The regulatory process, particularly for biopharmaceutical products like
ours, is uncertain, can take many years and requires the expenditure of
substantial resources. Any product that we or our collaborative partners develop
must receive all relevant regulatory agency approvals or clearances, if any,
before it may be marketed in the United States or other countries. Generally,
biological drugs and non-biological drugs are regulated more rigorously than
medical devices. In particular, human pharmaceutical therapeutic products are
subject to rigorous preclinical and clinical testing and other requirements by
the Food and Drug Administration in the United States and similar health
authorities in foreign countries.
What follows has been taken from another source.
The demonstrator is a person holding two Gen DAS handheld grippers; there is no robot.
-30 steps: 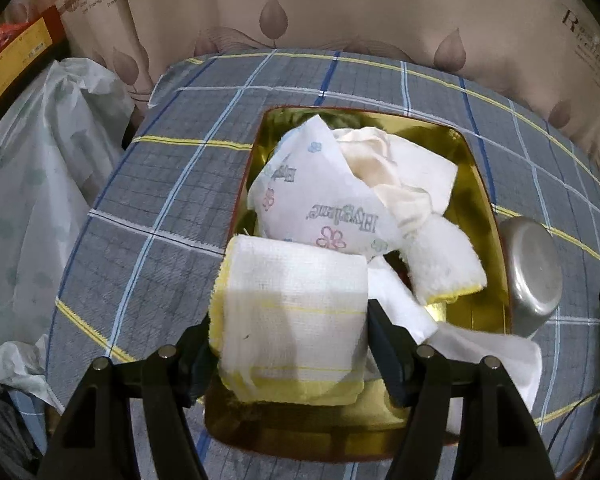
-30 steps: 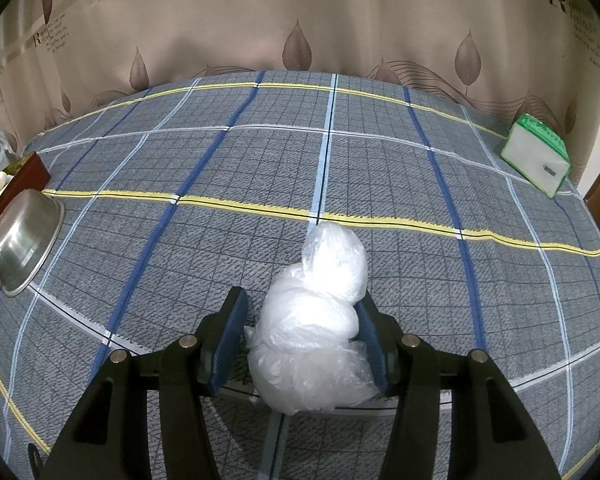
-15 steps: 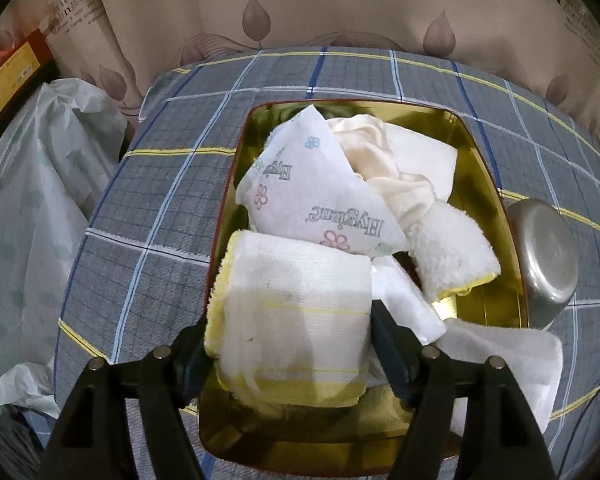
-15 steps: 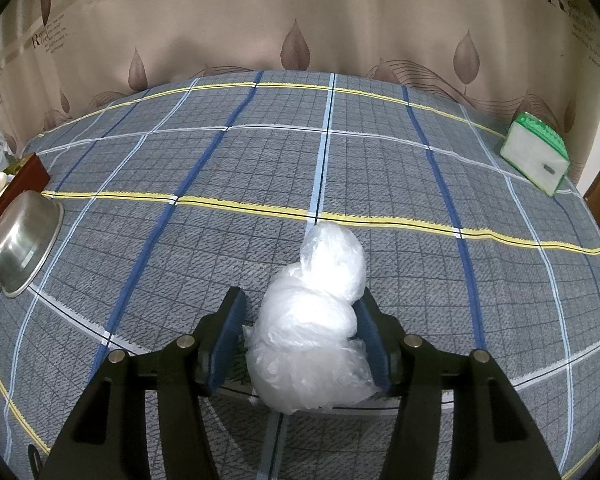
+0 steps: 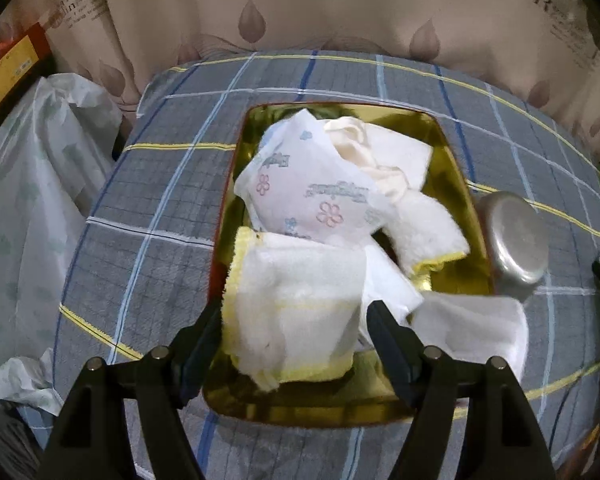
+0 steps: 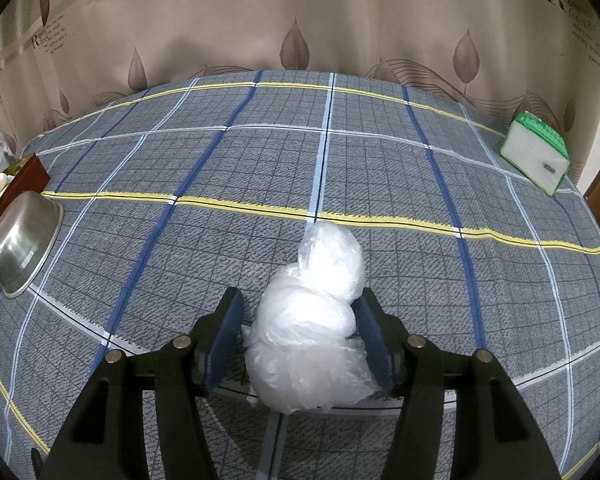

The regulatory process, which includes
extensive preclinical testing and clinical trials of each product in order to
establish its safety and efficacy, is uncertain, can take many years and
requires the expenditure of substantial resources.
Data obtained from preclinical and clinical activities is susceptible to
varying interpretations that could delay, limit or prevent regulatory agency
approvals or clearances. In addition, delays or rejections may be encountered as
a result of changes in regulatory agency policy during the period of product
development and/or the period of review of any application for regulatory agency
approval or clearance for a product. Delays in obtaining regulatory agency
approvals or clearances could:
- significantly harm the marketing of any products that we or our
collaborators develop;
- impose costly procedures upon our activities or the activities
of our collaborators;
- diminish any competitive advantages that we or our collaborative
partners may attain; or
- adversely affect our ability to receive royalties and generate
revenues and profits.
Even if we commit the necessary time and resources, economic and
otherwise, the required regulatory agency approvals or clearances may not be
obtained for any products developed by or in collaboration with us. If
regulatory agency approval or clearance for a new product is obtained, this
approval or clearance may entail limitations on the indicated uses for which it
may be marketed that could limit the potential commercial use of the product.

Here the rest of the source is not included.